第三章 姐姐的十年
张婷住在老城区的一栋旧楼里。向真按门铃时,能听见屋里传来急促的脚步声,,是那种小碎步,鞋底在地板上快速蹭过。
门开了,张婷看起来比实际年龄老十岁,眼圈深陷,像两个淤青的坑。头发随便扎着,几缕碎发垂在脸侧,没洗,有点油。身上还穿着昨天那套衣服,黑色的夹克,深色牛仔裤,裤脚沾着泥点,已经干成了深褐色。
“向警官,”她声音沙哑,像砂纸磨过铁皮,“进来吧。”
屋子很小,一室一厅,但收拾得很干净。客厅沙发前的茶几上摆着一个搪瓷杯,杯壁上印着“为人民服务”的字样,漆面已经斑驳了。沙发上堆满了文件袋、笔记本、照片,摞成几堆,每堆都用橡皮筋扎着,橡皮筋有些已经老化了,粘在纸页上。墙上贴着一张巨大的时间线图,用不同颜色的线连接着各种事件,红线、蓝线、黑线,像一张复杂的电路图,有些线已经褪色了。
“这都是我这十年收集的。”张婷没有倒茶,直接坐在地板上,盘着腿,拿起一个文件夹。她的手指很瘦,关节突出,指甲剪得很短。“我知道你们是干什么的。社科研究院?骗鬼呢。你们是来处理‘异常事件’的,对吧?”
向真没否认,在她对面坐下。地板是水泥的,上面铺了一层薄薄的地垫,坐上去有点凉。
“你怎么知道的?”
“我弟弟出事前一周,给我打过电话。”张婷的眼睛红了,但没哭。她的嘴唇抿得很紧,下巴的肌肉微微跳动。“他说他出狱后想重新开始,但总觉得有人盯着他。他说‘姐,如果我出什么事,别信那些报道,去找一个叫顾临渊的人’。
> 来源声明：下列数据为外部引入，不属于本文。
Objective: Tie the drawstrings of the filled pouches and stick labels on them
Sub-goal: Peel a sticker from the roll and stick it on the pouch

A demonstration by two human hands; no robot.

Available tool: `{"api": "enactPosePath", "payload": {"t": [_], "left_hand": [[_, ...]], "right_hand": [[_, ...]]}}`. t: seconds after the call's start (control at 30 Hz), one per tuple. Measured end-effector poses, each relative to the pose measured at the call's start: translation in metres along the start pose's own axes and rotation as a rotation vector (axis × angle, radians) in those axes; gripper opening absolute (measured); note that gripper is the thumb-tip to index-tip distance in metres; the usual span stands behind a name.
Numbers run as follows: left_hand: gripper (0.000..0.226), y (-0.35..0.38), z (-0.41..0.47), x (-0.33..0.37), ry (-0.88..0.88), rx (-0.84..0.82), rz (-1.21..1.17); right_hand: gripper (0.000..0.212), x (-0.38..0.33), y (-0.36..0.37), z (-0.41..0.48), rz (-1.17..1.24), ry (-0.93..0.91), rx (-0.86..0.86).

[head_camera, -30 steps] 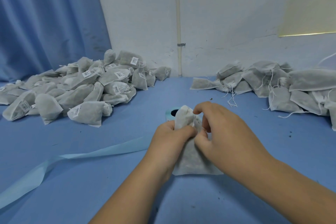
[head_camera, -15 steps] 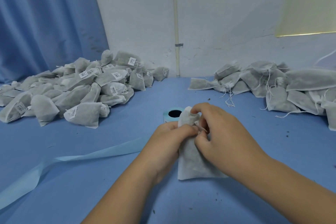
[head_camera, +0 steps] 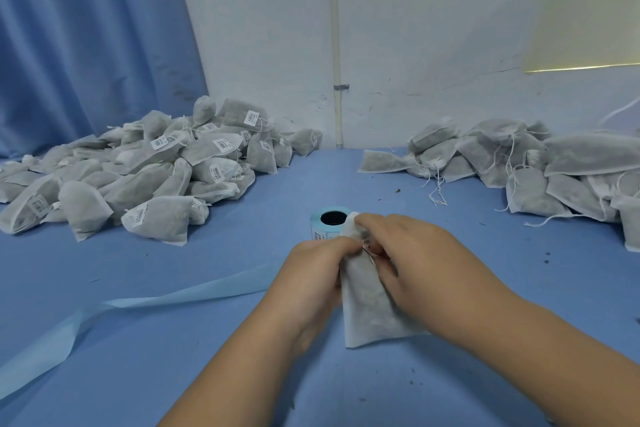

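**Held item.** One filled pouch (head_camera: pixel 370 315), white non-woven fabric with dark contents showing through. It is upright at centre foreground, its gathered neck on top and its lower edge down at the surface (head_camera: pixel 207 374).

**Left hand** (head_camera: pixel 318 274). Its fingers are curled, pinching the pouch at the neck from the left side.

**Right hand** (head_camera: pixel 426 270). Its fingers are curled over the neck and upper right face of the pouch, gripping it. The fingertips of both hands meet at the neck, where a small printed slip (head_camera: pixel 367 248) shows; it is too small to read.

**Label roll** (head_camera: pixel 329 224). Pale blue with a dark core, standing on end just behind the pouch top and partly hidden by it.

**Backing strip** (head_camera: pixel 138 308). A long pale blue ribbon lying across the surface from near the left hand out to the lower left edge.

**Labelled pouches** (head_camera: pixel 166 177). A large heap at rear left, with barcode stickers visible on many.

**Unlabelled pouches** (head_camera: pixel 519 170). A heap at rear right, their white drawstrings loose and trailing onto the surface.

**Surroundings.** Blue surface with scattered dark specks, blue curtain (head_camera: pixel 86 45) at left, white wall (head_camera: pixel 415 28) with a vertical pipe (head_camera: pixel 335 45).
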State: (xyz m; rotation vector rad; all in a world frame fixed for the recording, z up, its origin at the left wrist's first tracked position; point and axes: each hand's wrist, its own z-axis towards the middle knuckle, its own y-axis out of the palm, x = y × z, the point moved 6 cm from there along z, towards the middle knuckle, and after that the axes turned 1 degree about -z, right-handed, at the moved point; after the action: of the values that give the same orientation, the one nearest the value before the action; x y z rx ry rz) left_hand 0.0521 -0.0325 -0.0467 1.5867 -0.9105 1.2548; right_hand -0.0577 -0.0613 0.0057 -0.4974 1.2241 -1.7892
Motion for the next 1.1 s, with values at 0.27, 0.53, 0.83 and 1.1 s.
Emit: {"api": "enactPosePath", "payload": {"t": [0.27, 0.53, 0.83, 1.1], "left_hand": [[0.028, -0.001, 0.002, -0.007, -0.02, 0.052, 0.003], [0.02, -0.001, 0.003, -0.001, 0.033, 0.012, -0.016], [0.04, 0.008, 0.0, 0.0, 0.022, -0.096, -0.034], [0.034, 0.011, -0.003, -0.002, 0.055, -0.189, 0.091]], "right_hand": [[0.028, 0.001, 0.001, 0.002, -0.034, -0.023, -0.084], [0.026, -0.003, -0.001, -0.002, 0.092, -0.087, -0.071], [0.032, 0.042, -0.005, 0.002, 0.688, 0.341, 0.179], [0.03, 0.057, 0.018, -0.003, 1.174, 0.511, -0.07]]}}
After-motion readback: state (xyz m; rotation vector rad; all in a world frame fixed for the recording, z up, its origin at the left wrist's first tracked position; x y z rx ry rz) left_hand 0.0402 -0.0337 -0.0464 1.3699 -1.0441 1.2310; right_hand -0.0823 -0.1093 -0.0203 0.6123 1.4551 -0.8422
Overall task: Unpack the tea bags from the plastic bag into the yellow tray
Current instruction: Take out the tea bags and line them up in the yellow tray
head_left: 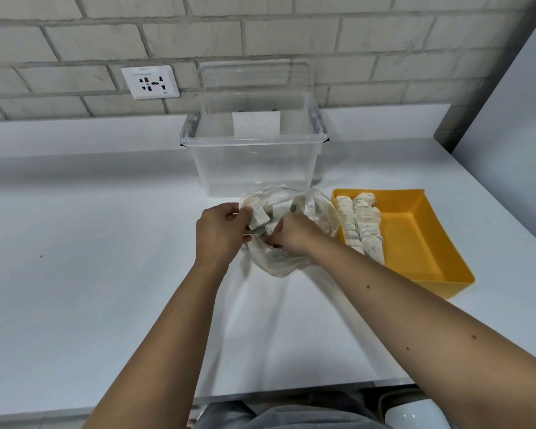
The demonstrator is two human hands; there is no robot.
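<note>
grey cloth on the person's lap (pixel 291 418) sits lowest in view, and both bare forearms reach forward from it over the white desk (pixel 90 274). left hand (pixel 220 230) has its fingers curled round the rim of the plastic bag (pixel 276 263), with a greyish tea bag (pixel 259 218) poking up against its fingertips. right hand (pixel 291 236) is curled too, knuckles up, its fingers tucked into the folds at the bag's mouth; whether it pinches film or a tea bag under it i cannot tell. more pale tea bags show through the film on the bag's far side.

the yellow tray (pixel 421 243) stands just beside the bag on the right, and two rows of tea bags (pixel 362 227) already lie along its left wall, so the job looks partly done.

risks, as i judge them: the film is limp and crumpled, so a pull could drag the whole bag along the desk or tip loose tea bags out. a hard pinch might tear a paper sachet. lifting across, the tray's near wall could catch a trailing tea bag, or a careless drop could knock the neat rows askew.

a clear bin (pixel 254 168) stands right behind the bag, its lid (pixel 254 78) propped against the brick wall, crowding any forward move. a socket plate (pixel 150 82) sits on the wall to the left.
</note>
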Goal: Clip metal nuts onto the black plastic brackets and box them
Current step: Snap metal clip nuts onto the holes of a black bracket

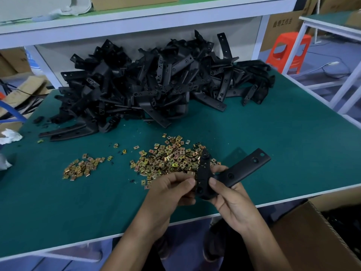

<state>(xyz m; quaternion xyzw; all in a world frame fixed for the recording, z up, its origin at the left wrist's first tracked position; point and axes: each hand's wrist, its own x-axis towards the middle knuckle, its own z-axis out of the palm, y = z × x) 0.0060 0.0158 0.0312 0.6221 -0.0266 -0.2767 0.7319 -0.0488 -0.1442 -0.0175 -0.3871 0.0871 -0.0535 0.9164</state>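
Observation:
A black plastic bracket (240, 169) is held above the table's front edge, its long arm pointing up and right. My right hand (230, 196) grips it at the bend, thumb on top. My left hand (173, 188) has its curled fingers at the bracket's short arm; whether a nut sits between those fingertips cannot be seen. A big pile of loose gold metal nuts (170, 159) lies just beyond my hands, and a smaller pile of nuts (82, 167) lies to the left. A large heap of black brackets (156, 83) fills the back of the table.
The green table (273, 137) has a white front edge. An open cardboard box (316, 237) stands on the floor at the lower right. A red plastic stool (289, 49) is beyond the table's right corner. White shelving runs along the back.

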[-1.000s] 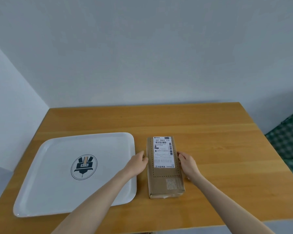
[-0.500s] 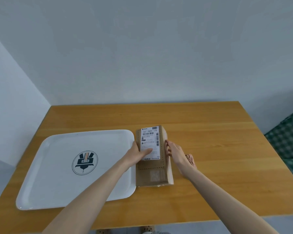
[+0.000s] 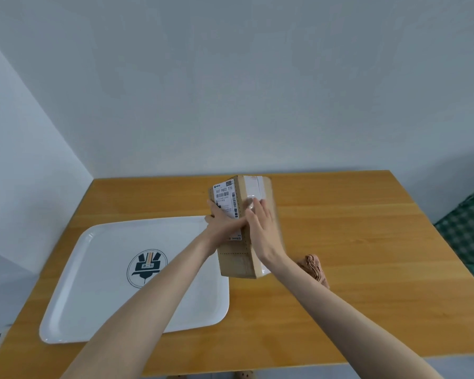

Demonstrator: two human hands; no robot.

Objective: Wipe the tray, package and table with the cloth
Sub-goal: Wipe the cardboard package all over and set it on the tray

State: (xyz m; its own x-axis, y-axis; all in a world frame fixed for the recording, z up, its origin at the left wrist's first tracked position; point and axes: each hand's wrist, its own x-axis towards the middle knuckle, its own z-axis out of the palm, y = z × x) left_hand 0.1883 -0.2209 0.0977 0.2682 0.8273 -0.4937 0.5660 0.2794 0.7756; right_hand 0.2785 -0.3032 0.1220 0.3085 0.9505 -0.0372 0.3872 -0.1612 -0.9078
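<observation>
A brown cardboard package [image 3: 237, 261] with a white shipping label is lifted off the wooden table [image 3: 367, 255] and tilted onto its long edge. My left hand [image 3: 221, 225] grips its label face from the left. My right hand [image 3: 262, 228] presses flat against its right side, fingers together. A crumpled tan cloth [image 3: 314, 266] lies on the table just right of my right forearm, partly hidden by it. The white tray [image 3: 88, 283] with a dark round logo lies flat on the left of the table, and my left forearm crosses over it.
Pale walls close in behind and to the left of the table. A green checked fabric [image 3: 471, 233] shows past the table's right edge. The table's front edge runs below my forearms.
The package lay flat between my hands a second ago. Both hands have since raised it and turned it onto its side, which uncovered the cloth underneath.
</observation>
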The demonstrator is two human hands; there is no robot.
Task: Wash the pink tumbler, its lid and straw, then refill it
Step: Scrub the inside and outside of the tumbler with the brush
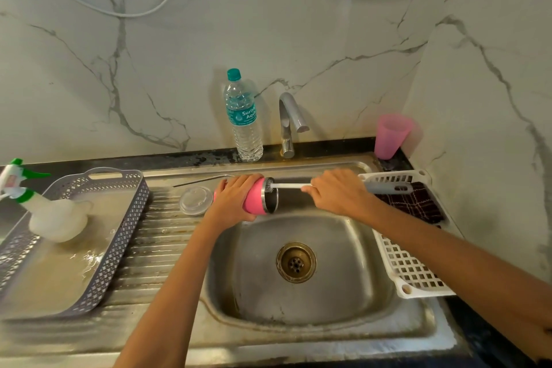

”
向真愣住了,她放下手里的笔记本。
“他认识顾临渊?”
“不认识,他说是狱友告诉他的,说这人专门处理‘说不清道不明’的事。”张婷抬起头,死死盯着向真,眼睛里的血丝清晰可见,“现在我弟弟死了,你们来了,告诉我,这到底是怎么回事?”
“我们也在查,”向真说,声音放轻了,“张婷,我需要你告诉我一切,从十年前开始。”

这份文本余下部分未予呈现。